I just wanted to post really and feel less alone.

OP posts:
JamesG101 · 28/05/2019 15:02

You're not alone. You can do this. Have you spoken to your husband about how you feel?

James

IAmAlwaysLikeThis · 29/05/2019 06:00

Bump in case anyone is listening.

OP posts:
Grammar · 29/05/2019 06:16

It's rubbish, isn't it, when one feels so low?
Something my counsellor said to me, was "Just because you FEEL like this, doesn't mean it necessarily IS". I can catastrophise a bit...
I struggle with this, but it makes sense to me.
Maybe we can challenge our feelings, tho ' I hear you when you say you're lonely.
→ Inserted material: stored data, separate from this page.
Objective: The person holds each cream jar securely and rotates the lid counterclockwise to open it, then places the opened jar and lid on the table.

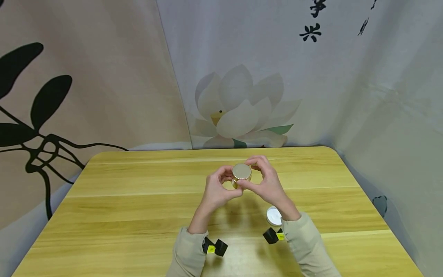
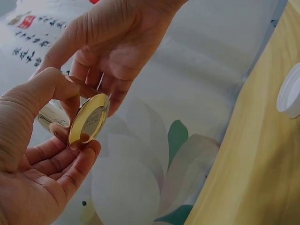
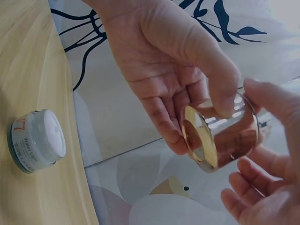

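Thumb and fingers of the left hand (image 1: 217, 190) were curled about a gold cylinder (image 1: 241, 173) from its left, while those of the right hand (image 1: 266, 185) pinched it from the opposite side, so both grips shared the one thing. The cylinder was held up above the wooden table (image 1: 138, 215), its flat, dull top facing the head camera. Its shiny rim (the left wrist view caught a disc inside it, with lettering too small to read) lay between the two hands. To the right of the grip and nearer the person, a labelled jar (image 3: 37, 143) stood upright on the table, white at its mouth. Nearer the person than each grip, black blocks (image 1: 221, 247) with yellow tags sat at the wrists, beside beige sleeves (image 1: 311, 242). Beyond the grip hung a pale cloth (image 1: 259, 46) printed with a lotus (image 1: 242, 117).
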A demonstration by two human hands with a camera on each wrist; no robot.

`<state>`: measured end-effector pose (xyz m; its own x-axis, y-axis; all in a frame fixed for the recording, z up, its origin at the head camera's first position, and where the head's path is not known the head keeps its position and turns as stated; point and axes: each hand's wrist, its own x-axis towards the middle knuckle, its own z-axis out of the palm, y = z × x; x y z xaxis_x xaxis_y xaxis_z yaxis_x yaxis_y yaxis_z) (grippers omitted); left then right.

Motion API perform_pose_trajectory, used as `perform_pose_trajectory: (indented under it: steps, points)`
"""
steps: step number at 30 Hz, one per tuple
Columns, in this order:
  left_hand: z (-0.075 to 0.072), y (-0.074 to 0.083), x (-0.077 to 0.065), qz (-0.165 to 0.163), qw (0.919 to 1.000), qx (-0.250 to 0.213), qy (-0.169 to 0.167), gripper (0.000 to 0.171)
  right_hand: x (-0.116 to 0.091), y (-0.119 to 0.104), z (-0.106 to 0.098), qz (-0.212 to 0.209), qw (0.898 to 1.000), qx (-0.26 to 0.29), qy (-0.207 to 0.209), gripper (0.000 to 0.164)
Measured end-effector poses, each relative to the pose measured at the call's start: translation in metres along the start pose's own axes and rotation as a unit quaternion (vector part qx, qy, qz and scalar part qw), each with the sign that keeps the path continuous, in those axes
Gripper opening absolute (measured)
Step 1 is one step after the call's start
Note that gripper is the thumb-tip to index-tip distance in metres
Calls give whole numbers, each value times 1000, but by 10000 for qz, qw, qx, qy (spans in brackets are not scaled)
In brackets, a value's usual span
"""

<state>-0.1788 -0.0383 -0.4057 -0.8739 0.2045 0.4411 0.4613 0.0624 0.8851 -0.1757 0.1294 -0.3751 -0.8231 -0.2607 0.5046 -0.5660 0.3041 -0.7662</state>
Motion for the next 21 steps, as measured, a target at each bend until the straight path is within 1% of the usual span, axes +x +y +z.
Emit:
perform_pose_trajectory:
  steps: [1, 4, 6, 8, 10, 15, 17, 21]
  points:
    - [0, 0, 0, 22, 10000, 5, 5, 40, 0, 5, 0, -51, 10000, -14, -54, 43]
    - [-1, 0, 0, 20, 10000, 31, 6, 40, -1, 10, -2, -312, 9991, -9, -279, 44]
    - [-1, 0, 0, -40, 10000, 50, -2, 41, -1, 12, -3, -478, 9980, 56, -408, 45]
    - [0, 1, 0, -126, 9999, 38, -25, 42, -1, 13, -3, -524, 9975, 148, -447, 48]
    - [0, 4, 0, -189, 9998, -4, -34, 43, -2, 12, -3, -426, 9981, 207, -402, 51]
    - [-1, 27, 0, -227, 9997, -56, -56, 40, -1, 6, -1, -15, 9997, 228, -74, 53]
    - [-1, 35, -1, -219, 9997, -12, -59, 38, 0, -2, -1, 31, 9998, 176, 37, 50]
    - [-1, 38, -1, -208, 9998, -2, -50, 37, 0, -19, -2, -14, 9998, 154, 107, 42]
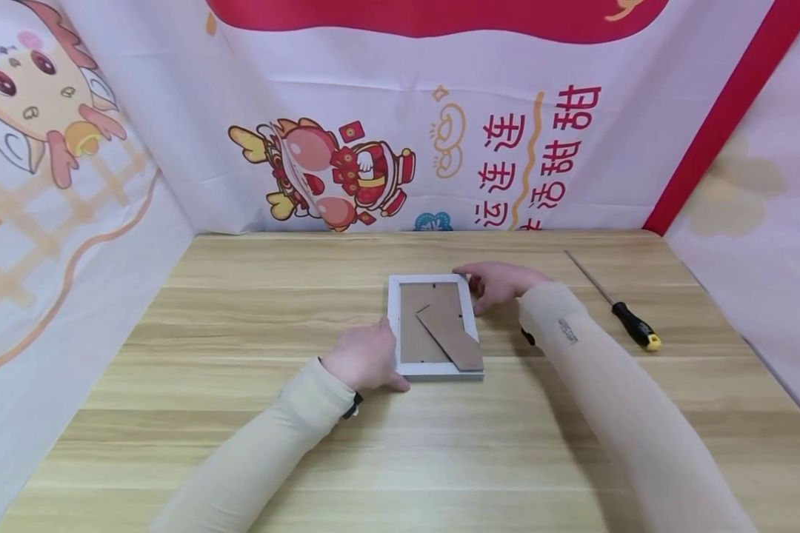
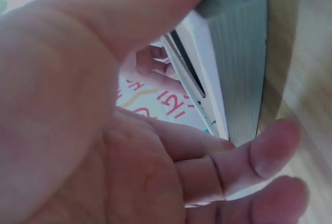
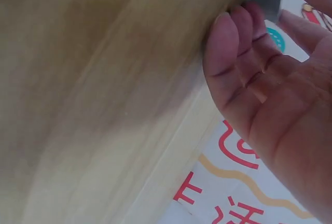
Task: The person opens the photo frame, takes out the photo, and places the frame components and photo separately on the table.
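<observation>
A picture frame (image 1: 413, 337) with a white border lies face down on the table, its brown backing board showing. A brown easel stand (image 1: 450, 340) slants across the back and reaches the near right corner. My left hand (image 1: 365, 357) holds the near left corner, thumb at the near edge and fingers along the left side. In the left wrist view the frame's grey side (image 2: 238, 63) stands between thumb and fingers. At the far right corner my right hand (image 1: 496, 283) grips the frame, forefinger at the far edge and thumb by the right side. The right wrist view shows its other fingers (image 3: 223, 47) curled near the tabletop.
A screwdriver (image 1: 630, 322) with a black and yellow handle lies on the right of the wooden table (image 1: 253, 296), its shaft pointing away. Behind the table's far edge hangs a printed white and red cloth (image 1: 347, 74), with more cloth at both sides.
</observation>
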Action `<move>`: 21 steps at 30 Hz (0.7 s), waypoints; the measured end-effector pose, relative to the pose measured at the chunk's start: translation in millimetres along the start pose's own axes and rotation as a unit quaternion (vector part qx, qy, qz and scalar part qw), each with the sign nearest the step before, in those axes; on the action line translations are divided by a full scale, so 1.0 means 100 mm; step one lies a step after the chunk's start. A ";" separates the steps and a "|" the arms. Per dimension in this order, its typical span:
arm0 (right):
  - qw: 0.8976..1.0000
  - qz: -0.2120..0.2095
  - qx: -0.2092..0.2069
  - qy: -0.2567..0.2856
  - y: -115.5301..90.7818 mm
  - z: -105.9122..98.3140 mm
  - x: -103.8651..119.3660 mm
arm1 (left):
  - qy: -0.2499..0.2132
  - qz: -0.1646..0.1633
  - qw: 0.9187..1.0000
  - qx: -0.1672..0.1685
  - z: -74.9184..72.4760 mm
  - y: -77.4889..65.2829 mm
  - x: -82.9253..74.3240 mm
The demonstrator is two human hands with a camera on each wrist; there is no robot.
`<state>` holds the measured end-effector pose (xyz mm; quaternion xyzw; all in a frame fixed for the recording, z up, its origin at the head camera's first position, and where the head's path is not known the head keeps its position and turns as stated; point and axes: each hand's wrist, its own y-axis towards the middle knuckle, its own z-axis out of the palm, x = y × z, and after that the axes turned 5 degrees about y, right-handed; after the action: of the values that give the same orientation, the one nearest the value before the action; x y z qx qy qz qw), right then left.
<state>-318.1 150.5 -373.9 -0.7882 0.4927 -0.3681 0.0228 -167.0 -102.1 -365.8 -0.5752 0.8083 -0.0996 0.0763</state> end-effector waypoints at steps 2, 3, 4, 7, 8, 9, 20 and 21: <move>1.000 0.006 -0.001 -0.001 0.03 -0.01 0.01 | -0.003 0.000 1.000 0.002 -0.01 0.01 0.02; 1.000 0.009 -0.002 0.000 0.04 -0.01 0.01 | -0.008 0.004 1.000 0.002 -0.01 0.02 0.03; 1.000 0.009 -0.003 0.001 0.05 -0.01 0.02 | -0.019 0.008 1.000 0.002 -0.02 0.03 0.05; 1.000 0.005 -0.013 -0.002 0.04 0.00 0.01 | -0.050 0.023 0.998 0.002 -0.02 0.09 0.13; 1.000 0.003 -0.016 -0.001 0.02 0.00 -0.01 | -0.060 0.028 0.998 0.003 -0.02 0.12 0.15; 1.000 0.001 -0.020 0.000 0.00 0.01 -0.02 | -0.067 0.031 0.997 0.002 -0.02 0.15 0.18; 0.994 0.014 -0.094 -0.046 -0.44 0.12 -0.09 | -0.122 0.052 0.991 -0.034 -0.04 0.41 0.48; 0.993 0.023 -0.104 -0.044 -0.51 0.14 -0.07 | -0.122 0.054 0.991 -0.031 -0.06 0.44 0.50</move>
<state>-272.8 178.0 -368.0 -0.7904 0.5445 -0.2792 -0.0289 -225.0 -134.9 -371.2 -0.5405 0.8257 0.0005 0.1618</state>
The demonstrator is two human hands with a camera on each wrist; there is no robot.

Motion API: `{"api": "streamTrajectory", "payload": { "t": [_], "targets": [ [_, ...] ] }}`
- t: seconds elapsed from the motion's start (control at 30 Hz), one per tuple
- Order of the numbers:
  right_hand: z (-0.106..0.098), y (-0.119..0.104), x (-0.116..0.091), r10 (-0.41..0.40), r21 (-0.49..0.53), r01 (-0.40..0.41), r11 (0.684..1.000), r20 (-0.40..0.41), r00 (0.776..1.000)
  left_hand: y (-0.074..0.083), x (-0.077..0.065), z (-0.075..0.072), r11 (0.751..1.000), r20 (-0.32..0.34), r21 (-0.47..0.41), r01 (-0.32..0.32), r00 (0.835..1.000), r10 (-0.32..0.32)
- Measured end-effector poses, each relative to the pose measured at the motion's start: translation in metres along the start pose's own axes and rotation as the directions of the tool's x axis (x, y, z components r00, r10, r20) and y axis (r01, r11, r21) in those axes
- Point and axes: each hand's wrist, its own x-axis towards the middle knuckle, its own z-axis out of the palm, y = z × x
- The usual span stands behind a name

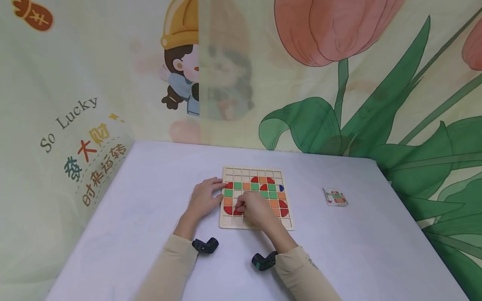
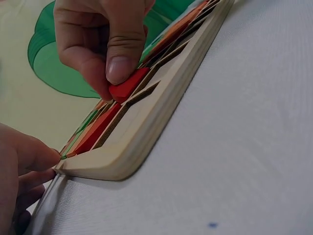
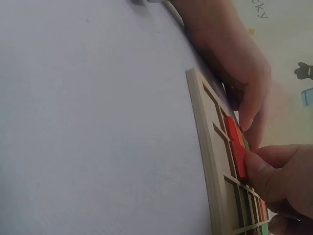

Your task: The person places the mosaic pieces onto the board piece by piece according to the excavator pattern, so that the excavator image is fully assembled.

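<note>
A square wooden grid board [image 1: 241, 172] lies on the white table, its cells partly filled with flat red, green and orange pieces. My right hand [image 1: 257, 207] is over the board's lower left part and pinches a red piece [image 2: 131, 84] between thumb and finger. In the left wrist view that piece sits tilted at a cell, right beside another red piece [image 2: 100, 128] lying in the grid. My left hand [image 1: 204, 196] is at the board's left side, fingertips touching its edge. Some middle cells are hidden under the right hand.
A small flat packet with a coloured pattern [image 1: 336, 197] lies to the right of the board. One blue rounded piece [image 1: 281, 188] sits in the board's right column. Printed cloth [image 1: 233, 75] hangs behind the table. Each wrist wears a black device [image 1: 205, 246].
</note>
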Motion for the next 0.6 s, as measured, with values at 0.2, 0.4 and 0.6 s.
{"api": "streamTrajectory", "payload": {
  "t": [0.2, 0.4, 0.6],
  "targets": [
    [0.004, -0.001, -0.001, 0.000, 0.028, 0.000, 1.000, -0.023, 1.000, -0.002, 0.000, 0.001, 1.000, 0.000, -0.004, -0.002, 1.000, 0.002],
    [0.005, 0.006, -0.003, -0.013, 0.064, 0.013, 0.998, -0.001, 1.000, -0.002, 0.000, 0.001, 1.000, -0.001, -0.003, -0.006, 1.000, 0.006],
    [0.005, 0.011, -0.004, -0.042, -0.003, 0.042, 0.999, -0.003, 0.999, 0.000, -0.001, 0.000, 1.000, 0.002, 0.001, -0.002, 1.000, 0.002]
  ]
}}
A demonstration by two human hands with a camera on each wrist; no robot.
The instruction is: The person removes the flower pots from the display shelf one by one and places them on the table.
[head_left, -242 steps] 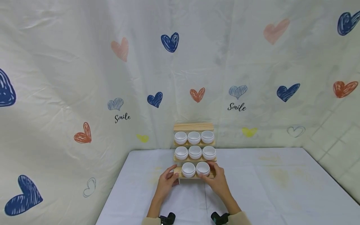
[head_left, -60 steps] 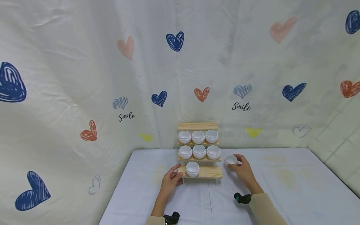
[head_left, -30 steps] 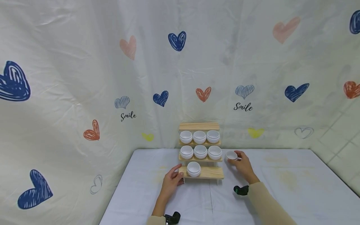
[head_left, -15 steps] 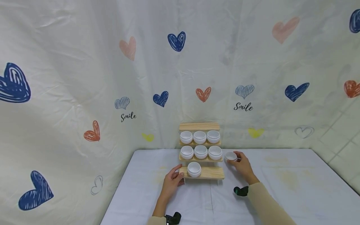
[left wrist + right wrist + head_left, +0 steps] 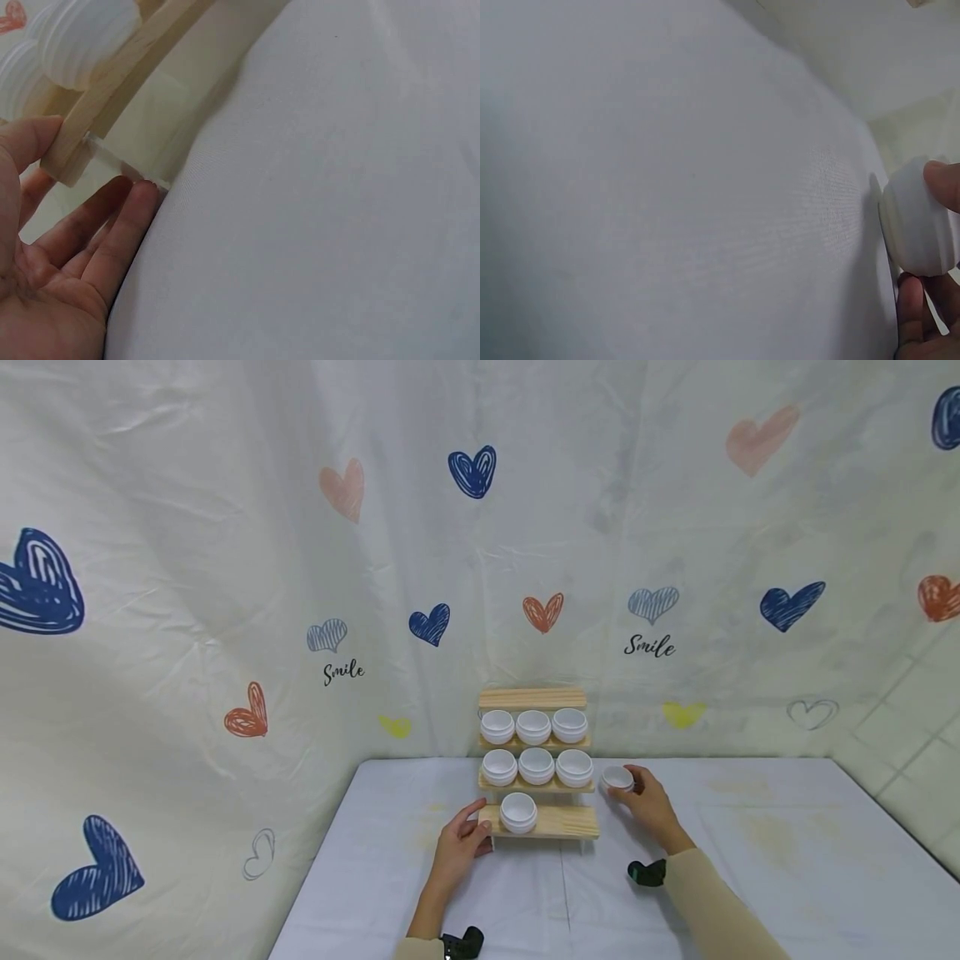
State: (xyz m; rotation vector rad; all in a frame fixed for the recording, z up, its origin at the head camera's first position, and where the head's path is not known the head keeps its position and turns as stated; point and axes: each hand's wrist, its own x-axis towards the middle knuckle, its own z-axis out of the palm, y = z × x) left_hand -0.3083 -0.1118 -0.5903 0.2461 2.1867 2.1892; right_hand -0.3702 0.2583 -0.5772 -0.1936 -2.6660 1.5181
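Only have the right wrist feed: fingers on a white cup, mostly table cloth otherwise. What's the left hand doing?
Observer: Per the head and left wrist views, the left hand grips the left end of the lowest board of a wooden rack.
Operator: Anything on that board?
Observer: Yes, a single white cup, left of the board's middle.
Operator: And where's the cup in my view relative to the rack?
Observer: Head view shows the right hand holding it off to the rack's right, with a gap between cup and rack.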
Loneliness is horrid, when you only have yourself for company.
I know it sounds a bit fickle, but can you get yourself lost in a jigsaw puzzle?

A more expensive option is doing up a dolls house, I looked up on the internet how to do the electrics.
Do you have children? Could you play a game with them when they get home from school? Yatzee saved my life when I was so low with 3 children 8, 5 and 2, but I could play Yatzee with the 8 year old.
Can you go off to a market, and wander round...
I know these all sound shallow but they are baby steps to fill the time when you are alone or feeling low.
Do you have a job? Could you get, even a temporary post or something to get you up in the morning.
Is there a language barrier. That's hard, as it's language and culture one is learning.
Best of luck.Flowers

Grammar · 30/05/2019 01:33

Thinking of you OP

RageAgainstTheVendingMachine · 30/05/2019 01:43

I could have written your post lovey, I do get it, It's very hard not being in your home country. Well done for seeking therapy though, that's more than I've done. Is there an ex-pat group you could join?
I know that might not be considered integrating/you end up in an ex-pat bubble, but you might find some friends that way - I found a lovely group of women that I see each month. Or a book club?
I totally get where you are coming from wrt knowing what you need to do but not being able to do it - I am still hoping at some point to do my 20 mins exercise, smoothie and positive thing a day....but Life gets in the way.
The internet can be fantastic or it can pull you down - I can be really supportive or really snarky depending on topic although if I am the latter I usually apologise or follow up with less snark but any row on the net means I need to step away from it for a day or two. Smile
[cue Pauline Fowler It's not worth it voice!]
Hope you are feeling better tomorrow x

Seniorschoolmum · 30/05/2019 01:51

I understand the feeling that everyone expects perfection, and how isolating it is. I’ve had one of those days today. Sad
You definitely aren’t alone on that one.
And as for a therapist who told you “think positively”, frankly I’d save my money to spend on a trip home instead.
I hope you’re feeling better. Now I’m going to get some sleep & hope tomorrow is better here too

dreichuplands · 30/05/2019 03:01

It is hard living abroad and can be difficult to friends, I know this from experience. It can also be harder to manage MH without having a job etc.

IAmAlwaysLikeThis · 30/05/2019 09:15

Thank you for the replies.

grammar I think a jigsaw puzzle would be a nice idea. The weather is nice here now too so I should take the dog out for longer walks or to the park or something.

I have a job and it's actually very social (teaching) but my work place isn't very chatty or sociable.

rage there are lots of expats here but it's hard to make friends who are in my position, most people are much younger and only here for a year. There is a book group that I've been meaning to join but I keep putting it off (I was working really long hours til quite recently.)

senior it's really hard to find a good therapist here. I think it can be really hard for the local ones to understand the isolation that foreigners experience here and the foreign ones costs an arm and a leg. Sadly, trips home tend to stress me out as family relationships aren't great and I don't have many friends there either. Oh dear, what a sad sack!

dreichI do have a job here, but yes, it's really hard to manage atm. I hope things improve soon.

Really thank you for the replies, they helped a lot.